In order to support this hypothesis, a prospective non-inferiority trial design will be used
in this study. To ensure the quality of data acquisition and reporting, the study will be
conducted in accordance with the IDEAL reporting guidelines. During pulmonary
segmentectomies, the intersegmental plane will be identified by both HSI and ICG
fluorescence. The determined HSI intersegmental margin will be benchmarked against the ground
truth ICG fluorescence and the feasibility and reproducibility of HSI and ICG mapping will be
studied.
Machine learning methods have greatly improved the interpretation of subtle patterns in
medical image data. Convolutional neural networks (CNNs) can be considered state-of-the-art
for classification and segmentation of medical images. The investigators will extend
CNN-based methods for HSI classification and particularly study patch-based differentiation
between perfused and non-perfused tissue using ICG and HSI data acquired at the same
position. A further challenge is the relatively slow acquisition of HSI (10
seconds/measurement), which makes it prone to motion artifacts, e.g., due to pulsatile
motion. To address this, the investigators will study motion tracking, which is also relevant
for the future illustration of the segment boundary during surgery.

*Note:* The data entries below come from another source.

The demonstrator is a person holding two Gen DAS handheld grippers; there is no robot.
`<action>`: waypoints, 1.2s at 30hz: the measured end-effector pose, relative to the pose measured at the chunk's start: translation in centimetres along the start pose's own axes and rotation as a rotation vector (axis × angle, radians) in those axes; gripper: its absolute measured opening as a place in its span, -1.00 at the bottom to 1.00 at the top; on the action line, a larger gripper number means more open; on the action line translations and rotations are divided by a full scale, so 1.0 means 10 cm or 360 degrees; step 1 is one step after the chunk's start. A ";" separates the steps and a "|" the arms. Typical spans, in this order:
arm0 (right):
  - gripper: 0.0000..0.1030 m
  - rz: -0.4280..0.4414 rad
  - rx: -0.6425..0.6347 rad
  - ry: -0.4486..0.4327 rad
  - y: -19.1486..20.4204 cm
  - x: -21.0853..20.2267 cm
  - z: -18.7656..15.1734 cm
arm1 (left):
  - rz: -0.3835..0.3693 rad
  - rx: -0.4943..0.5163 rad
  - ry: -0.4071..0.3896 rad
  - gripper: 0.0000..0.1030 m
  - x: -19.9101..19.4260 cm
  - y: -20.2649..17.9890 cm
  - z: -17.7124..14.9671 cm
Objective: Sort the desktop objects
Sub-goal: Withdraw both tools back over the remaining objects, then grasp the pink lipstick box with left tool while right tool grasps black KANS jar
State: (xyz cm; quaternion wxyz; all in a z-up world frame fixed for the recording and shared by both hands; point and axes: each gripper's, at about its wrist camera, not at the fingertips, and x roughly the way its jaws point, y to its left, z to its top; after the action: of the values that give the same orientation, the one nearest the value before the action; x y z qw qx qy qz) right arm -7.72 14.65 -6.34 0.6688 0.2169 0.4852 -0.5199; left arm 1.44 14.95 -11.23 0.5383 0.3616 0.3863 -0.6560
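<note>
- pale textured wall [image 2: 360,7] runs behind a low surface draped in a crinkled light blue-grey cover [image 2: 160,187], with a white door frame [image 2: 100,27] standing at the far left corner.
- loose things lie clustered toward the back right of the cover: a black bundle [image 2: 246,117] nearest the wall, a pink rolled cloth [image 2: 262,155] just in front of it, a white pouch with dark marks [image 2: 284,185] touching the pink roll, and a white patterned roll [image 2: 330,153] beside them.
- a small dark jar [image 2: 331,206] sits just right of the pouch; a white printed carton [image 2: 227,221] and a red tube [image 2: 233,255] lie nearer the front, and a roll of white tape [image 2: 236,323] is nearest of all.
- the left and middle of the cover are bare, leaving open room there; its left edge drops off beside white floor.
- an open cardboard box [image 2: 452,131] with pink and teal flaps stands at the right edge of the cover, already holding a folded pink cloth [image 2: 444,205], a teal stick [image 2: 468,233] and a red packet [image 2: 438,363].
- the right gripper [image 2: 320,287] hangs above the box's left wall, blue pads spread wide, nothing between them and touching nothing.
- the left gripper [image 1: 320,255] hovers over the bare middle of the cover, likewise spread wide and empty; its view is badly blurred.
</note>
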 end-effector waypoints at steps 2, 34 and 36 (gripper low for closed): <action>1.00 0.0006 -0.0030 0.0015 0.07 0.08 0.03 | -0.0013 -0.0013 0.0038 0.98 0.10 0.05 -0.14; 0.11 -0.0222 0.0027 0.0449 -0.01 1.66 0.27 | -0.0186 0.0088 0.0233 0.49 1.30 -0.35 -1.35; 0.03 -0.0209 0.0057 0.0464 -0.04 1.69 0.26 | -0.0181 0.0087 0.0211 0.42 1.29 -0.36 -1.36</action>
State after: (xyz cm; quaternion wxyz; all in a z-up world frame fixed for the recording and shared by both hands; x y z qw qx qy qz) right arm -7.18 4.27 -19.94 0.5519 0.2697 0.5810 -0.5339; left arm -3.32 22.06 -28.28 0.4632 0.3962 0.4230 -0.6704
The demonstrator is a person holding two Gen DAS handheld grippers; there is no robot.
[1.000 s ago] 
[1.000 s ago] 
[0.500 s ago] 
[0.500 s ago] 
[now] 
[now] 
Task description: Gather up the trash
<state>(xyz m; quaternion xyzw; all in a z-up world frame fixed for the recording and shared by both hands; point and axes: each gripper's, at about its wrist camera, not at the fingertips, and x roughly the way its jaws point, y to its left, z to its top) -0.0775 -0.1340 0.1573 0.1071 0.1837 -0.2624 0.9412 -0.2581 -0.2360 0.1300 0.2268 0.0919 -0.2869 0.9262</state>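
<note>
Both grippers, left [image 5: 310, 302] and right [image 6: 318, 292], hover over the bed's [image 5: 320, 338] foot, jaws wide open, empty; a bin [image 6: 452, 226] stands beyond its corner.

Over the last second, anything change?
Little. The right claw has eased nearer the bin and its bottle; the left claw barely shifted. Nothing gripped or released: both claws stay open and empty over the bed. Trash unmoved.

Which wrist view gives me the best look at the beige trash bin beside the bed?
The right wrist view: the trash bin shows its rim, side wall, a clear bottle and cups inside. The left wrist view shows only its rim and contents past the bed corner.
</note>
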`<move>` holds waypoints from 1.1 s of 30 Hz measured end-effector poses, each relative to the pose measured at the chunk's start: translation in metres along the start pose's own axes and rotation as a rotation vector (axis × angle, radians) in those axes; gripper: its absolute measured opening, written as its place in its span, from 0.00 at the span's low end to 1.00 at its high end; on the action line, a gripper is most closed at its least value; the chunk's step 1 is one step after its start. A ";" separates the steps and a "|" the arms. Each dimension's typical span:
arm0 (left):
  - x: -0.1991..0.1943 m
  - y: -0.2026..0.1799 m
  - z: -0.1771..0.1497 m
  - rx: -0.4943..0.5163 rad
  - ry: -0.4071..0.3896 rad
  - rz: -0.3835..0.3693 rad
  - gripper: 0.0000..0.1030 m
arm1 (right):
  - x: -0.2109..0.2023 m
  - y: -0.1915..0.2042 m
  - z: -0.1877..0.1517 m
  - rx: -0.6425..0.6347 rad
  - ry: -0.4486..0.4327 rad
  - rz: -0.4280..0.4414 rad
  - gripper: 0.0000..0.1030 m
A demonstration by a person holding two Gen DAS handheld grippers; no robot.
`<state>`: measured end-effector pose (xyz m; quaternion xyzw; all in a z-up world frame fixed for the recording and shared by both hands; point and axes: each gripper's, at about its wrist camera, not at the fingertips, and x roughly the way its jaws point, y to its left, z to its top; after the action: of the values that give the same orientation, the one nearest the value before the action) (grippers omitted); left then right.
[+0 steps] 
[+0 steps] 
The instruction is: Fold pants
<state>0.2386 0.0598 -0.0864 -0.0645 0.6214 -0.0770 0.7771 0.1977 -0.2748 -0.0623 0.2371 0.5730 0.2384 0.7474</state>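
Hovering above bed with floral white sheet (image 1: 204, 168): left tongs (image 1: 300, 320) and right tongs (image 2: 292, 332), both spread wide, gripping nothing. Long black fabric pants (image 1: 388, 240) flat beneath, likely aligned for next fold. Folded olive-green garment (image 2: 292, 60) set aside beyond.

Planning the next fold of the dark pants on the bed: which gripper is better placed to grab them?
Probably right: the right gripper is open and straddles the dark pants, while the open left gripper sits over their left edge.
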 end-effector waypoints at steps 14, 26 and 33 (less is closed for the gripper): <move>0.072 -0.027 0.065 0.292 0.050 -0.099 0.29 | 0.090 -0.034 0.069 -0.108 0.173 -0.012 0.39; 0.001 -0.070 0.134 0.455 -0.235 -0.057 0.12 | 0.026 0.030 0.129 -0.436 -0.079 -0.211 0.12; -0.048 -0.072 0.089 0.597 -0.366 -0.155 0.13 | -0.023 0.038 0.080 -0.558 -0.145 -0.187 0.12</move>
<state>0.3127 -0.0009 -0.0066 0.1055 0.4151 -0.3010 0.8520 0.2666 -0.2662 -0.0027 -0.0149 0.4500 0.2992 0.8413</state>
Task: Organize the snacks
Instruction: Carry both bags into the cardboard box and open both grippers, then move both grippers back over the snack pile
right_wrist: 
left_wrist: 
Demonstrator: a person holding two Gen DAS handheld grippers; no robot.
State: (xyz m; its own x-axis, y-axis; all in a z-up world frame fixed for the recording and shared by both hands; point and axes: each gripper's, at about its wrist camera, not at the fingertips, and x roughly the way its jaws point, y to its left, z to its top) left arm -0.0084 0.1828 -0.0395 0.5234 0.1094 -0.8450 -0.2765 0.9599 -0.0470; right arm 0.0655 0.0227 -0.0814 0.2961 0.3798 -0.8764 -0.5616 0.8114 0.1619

Machine learning approaches and particularly CNNs allow to directly optimize classifiers
based on actual clinical data and the spectral dimension can be handled in a straightforward
fashion. Moreover, as a versatile method for image processing, CNNs can also be used for
localization and motion compensation during intraoperative imaging, e.g., they can be trained
to detect image features and their motion in red/green/blue image streams. This is
interesting for the proposed HSI data acquisition, which is based on a sequence of
measurements which are sensitive to tissue motion.